David Callahan notes today that with its conversion to an adjunct of the Tea Party, the Republicans -- historic home of the nation's financial elites -- have sent those elites streaming (and screaming) toward the Democrats. David is surely right, and, as he notes, this is the latest step in the decades-long story of Wall Street's partisan realignment -- and the corollary story, which is the Democrats' growing subservience to finance.
The modern Democratic Party (dating from FDR) always went to Wall Street for key Cabinet positions and such, which is how the likes of Dean Acheson, John McCloy, C. Douglas Dillon, Paul Volcker, Robert Rubin, and Tim Geithner ended up in positions of power. The Wall Streeters who served Democratic presidents, though, were either Democrats themselves or Rockefeller Republicans, whose ideological divergences from mainstream Democrats weren't necessarily all that great.
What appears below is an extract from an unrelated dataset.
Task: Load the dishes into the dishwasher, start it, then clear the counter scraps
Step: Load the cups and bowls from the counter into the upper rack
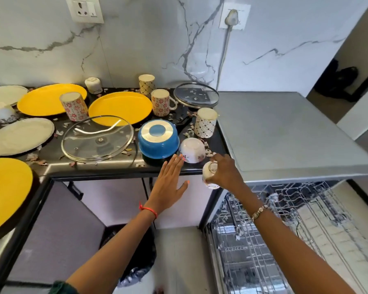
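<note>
Wall socket (84, 9) on marble backsplash (136, 39)

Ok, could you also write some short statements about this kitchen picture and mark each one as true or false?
1. The right hand holds a small white cup. True.
2. The left hand grips the blue pot. False: its fingers are straight and it holds nothing.
3. The blue pot stands upside down on the counter. True.
4. The dishwasher is closed. False: it is open, and its wire rack is in view below the right arm.
5. Three yellow plates lie on the counter. True.
</note>
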Motion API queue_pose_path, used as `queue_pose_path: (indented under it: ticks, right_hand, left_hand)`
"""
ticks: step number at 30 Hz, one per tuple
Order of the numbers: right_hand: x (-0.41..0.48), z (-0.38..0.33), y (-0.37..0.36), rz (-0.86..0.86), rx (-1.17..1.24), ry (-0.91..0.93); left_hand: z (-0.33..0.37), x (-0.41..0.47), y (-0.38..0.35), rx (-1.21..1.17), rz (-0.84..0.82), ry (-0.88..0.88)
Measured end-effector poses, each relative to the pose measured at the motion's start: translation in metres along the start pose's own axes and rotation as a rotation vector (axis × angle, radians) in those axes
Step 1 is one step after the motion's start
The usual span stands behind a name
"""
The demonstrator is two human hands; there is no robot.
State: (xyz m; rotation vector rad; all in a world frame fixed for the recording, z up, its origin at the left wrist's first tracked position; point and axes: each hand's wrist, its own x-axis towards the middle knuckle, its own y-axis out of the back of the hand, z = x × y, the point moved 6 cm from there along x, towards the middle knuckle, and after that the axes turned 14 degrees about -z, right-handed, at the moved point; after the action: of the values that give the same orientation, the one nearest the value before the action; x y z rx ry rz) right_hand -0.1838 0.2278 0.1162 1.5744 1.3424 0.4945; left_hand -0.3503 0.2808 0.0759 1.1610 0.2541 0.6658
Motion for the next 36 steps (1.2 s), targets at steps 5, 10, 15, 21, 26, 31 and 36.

But the post-Reagan movement of Wall Streeters into Democratic ranks is nonetheless a distinct phenomenon. To begin, it's been powered in part by the revulsion many of these folks have felt at the Republicans' growing social conservatism and anti-empiricism. The partisan shift of bankers in reaction to the GOP's growing no-nothingism in this regard parallels the larger shift of professionals into Democratic ranks, which Ruy Teixeira and John Judis have ably charted.
Second, however, the financial sector that Acheson, Dillon, and McCloy once personified may have been the pillar of the American establishment, but it was still an adjunct to an economy whose driving force was manufacturing. By the time we get to Rubin and Geithner, finance has completely eclipsed manufacturing, and its priorities -- free trade, tax reductions on the rich, financial deregulation, the repeal of Glass-Steagall -- have almost completely eclipsed those of other economic sectors, not to mention the broad interests of the American people. Wall Street in the age of Clinton, Gore, Kerry, and Obama -- all of whom received huge campaign funding from finance -- is more powerful than it was in the age of Truman, Kennedy, and Johnson, and its interests are more diametrically opposed to those of the working-class base on which Democratic candidates rely.
Among the world's political parties, the Democrats have always been most internally divided. Once, it was the party of Northern workers and Southern segregationists. Today, with Republican idiocy and intransigence driving Wall Street from the GOP's ranks, the Democrats are increasingly becoming the party of ascendant capital and diminished labor, of both the financial community and financial reform. Such a party mutes its clarion calls, if it issues them at all.